Les fermiers sont sortis de la trappe à pauvreté : ils sont devenus des entrepreneurs agricoles qualifiés, au sein d’une chaîne de valeur durable, dans laquelle ils ont accès à des produits financiers et à des relations commerciales, qui leur permettront encore de se développer.

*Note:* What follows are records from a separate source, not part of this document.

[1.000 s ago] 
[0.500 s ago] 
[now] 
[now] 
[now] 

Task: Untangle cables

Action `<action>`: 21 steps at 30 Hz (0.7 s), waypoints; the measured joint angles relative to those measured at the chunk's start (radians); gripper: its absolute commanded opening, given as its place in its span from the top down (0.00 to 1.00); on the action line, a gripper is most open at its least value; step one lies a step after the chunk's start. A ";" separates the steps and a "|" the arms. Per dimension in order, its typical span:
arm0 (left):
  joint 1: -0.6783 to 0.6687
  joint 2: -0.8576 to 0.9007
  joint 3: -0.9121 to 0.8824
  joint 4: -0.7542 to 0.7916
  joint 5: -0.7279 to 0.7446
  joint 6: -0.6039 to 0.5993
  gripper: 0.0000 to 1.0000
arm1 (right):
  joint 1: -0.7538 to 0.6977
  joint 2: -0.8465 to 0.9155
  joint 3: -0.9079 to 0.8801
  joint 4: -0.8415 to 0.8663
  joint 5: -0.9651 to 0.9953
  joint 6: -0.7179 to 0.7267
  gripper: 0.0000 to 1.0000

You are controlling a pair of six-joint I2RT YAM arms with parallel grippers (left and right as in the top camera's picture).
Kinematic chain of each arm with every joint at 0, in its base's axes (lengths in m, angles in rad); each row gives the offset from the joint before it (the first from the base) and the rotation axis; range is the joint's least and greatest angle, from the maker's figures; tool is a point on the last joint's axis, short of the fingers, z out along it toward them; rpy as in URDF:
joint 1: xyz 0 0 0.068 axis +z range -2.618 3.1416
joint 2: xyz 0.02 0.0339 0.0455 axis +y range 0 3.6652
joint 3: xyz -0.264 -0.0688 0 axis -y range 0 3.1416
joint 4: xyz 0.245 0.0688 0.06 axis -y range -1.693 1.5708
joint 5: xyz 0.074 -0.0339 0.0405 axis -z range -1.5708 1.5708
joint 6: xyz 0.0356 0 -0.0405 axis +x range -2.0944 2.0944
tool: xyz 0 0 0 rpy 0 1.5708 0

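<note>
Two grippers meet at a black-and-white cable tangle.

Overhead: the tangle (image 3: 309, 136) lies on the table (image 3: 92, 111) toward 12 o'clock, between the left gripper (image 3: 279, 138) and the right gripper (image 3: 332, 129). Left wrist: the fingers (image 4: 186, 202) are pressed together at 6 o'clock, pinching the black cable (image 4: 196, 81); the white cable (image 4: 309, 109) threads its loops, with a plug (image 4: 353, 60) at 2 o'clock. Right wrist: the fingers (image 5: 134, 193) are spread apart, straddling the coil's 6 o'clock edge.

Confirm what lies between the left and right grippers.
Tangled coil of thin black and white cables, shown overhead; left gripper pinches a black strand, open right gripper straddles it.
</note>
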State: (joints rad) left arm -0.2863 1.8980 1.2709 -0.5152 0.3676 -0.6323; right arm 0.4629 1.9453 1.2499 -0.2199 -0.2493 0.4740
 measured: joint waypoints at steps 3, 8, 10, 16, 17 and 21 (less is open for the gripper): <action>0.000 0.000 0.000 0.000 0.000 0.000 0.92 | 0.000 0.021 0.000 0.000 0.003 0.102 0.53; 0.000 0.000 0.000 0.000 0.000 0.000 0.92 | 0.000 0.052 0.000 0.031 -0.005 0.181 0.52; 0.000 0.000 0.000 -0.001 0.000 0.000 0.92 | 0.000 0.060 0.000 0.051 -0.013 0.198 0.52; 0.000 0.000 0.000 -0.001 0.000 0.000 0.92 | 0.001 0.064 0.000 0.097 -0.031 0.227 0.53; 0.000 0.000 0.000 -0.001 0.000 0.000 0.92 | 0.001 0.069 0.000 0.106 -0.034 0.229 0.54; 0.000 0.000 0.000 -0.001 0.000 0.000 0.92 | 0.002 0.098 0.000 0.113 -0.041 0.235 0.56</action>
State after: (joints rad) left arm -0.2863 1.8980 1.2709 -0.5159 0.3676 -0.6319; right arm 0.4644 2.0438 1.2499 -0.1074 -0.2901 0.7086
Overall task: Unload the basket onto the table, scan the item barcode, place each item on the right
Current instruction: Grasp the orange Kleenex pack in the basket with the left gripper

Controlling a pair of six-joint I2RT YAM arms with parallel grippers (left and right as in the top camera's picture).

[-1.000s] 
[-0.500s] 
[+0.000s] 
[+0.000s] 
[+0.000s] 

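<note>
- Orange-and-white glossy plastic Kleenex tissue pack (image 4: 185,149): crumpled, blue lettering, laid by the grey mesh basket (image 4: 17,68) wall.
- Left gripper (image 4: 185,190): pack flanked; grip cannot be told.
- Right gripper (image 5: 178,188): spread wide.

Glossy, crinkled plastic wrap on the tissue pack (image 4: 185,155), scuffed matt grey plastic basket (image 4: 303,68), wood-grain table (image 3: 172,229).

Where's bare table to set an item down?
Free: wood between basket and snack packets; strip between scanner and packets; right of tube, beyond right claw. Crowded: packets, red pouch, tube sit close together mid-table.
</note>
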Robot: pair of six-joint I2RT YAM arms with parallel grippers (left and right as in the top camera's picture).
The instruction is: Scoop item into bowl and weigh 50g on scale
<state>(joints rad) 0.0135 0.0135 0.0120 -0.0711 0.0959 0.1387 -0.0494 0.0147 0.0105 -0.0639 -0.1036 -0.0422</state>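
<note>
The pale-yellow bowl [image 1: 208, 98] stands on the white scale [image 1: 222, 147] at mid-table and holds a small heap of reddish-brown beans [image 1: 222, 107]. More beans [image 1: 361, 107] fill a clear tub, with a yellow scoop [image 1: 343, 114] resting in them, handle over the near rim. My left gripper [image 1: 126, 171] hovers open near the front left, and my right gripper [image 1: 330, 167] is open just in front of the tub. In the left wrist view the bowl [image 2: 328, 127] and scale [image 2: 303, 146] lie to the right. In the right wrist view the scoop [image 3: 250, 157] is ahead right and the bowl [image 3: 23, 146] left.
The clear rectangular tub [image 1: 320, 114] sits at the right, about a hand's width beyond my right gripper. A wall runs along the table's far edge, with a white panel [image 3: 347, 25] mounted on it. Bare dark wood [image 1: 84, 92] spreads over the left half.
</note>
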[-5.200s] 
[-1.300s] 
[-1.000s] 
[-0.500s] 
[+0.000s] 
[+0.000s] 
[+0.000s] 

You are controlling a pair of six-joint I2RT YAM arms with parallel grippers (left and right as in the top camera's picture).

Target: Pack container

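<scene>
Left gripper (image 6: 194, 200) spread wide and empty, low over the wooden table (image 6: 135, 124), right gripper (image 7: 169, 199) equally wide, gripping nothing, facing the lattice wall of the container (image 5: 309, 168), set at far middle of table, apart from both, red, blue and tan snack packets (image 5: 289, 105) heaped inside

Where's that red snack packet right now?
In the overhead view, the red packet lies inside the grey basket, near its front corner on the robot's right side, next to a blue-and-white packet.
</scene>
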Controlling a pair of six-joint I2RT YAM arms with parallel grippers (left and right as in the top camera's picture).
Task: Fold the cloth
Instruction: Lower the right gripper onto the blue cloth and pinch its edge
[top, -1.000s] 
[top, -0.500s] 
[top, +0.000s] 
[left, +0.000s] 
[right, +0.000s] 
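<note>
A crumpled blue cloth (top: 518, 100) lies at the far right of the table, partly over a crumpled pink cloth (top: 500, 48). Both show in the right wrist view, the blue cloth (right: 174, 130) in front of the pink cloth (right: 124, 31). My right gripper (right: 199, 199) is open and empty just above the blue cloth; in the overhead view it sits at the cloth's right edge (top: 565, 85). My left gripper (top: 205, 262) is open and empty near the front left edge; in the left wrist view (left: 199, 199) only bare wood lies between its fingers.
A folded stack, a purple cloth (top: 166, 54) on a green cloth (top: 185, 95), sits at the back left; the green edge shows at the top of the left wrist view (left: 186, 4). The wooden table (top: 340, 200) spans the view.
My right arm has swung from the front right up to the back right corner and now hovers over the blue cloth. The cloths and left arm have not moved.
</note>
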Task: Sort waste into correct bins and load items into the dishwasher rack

Pour l’entreprise Delizia :

  •  La collecte mensuelle de lait a augmenté, ainsi que le nombre de fournisseurs.
  • La qualité du lait récolté s’est améliorée, ainsi que celle des produits.
  • La relation entre l’entreprise et ses fournisseurs a changé : cette relation « gagnant-gagnant » a crée la confiance.
  • Son positionnement stratégique s’est amélioré par rapport à ses concurrents.

 

Enseignements

  • Un partenariat gagnant-gagnant : C’est parce que ce projet est directement lié au cœur de métier de chacun que cette nouvelle chaine de valeur peut durer. Chaque acteur bénéficie de la mise en place du projet : les éleveurs se sont enrichis, et Delizia a trouvé une réponse à ses problèmes d’approvisionnement.
  • Un intermédiaire du terrain est nécessaire pour faire se rencontrer des univers différents et permettre à de tels partenariats de voir le jour. Ici c’est Save the children qui a permis de faire mieux se connaitre Delizia et ses fournisseurs, et de bâtir entre eux une relation de confiance.
  • C’est grâce à une stratégie d’empowerment des éleveurs que la nouvelle chaine de valeur peut se développer dans le temps. L’accompagnement et l’appui techniques ont été indispensables à la réussite du projet, les financements seuls n’auraient pas été suffisants.
  • Les objectifs, le fonctionnement et la mise en place de cette nouvelle chaine de valeur sont adaptés au contexte local.
  • C’est grâce à des relations de confiance entre chaque acteur que cette nouvelle chaine de valeur a vu le jour. Chacun a besoin de l’autre sur ce nouveau marché du lait, d’où la durabilité de la chaine de valeur mise en place.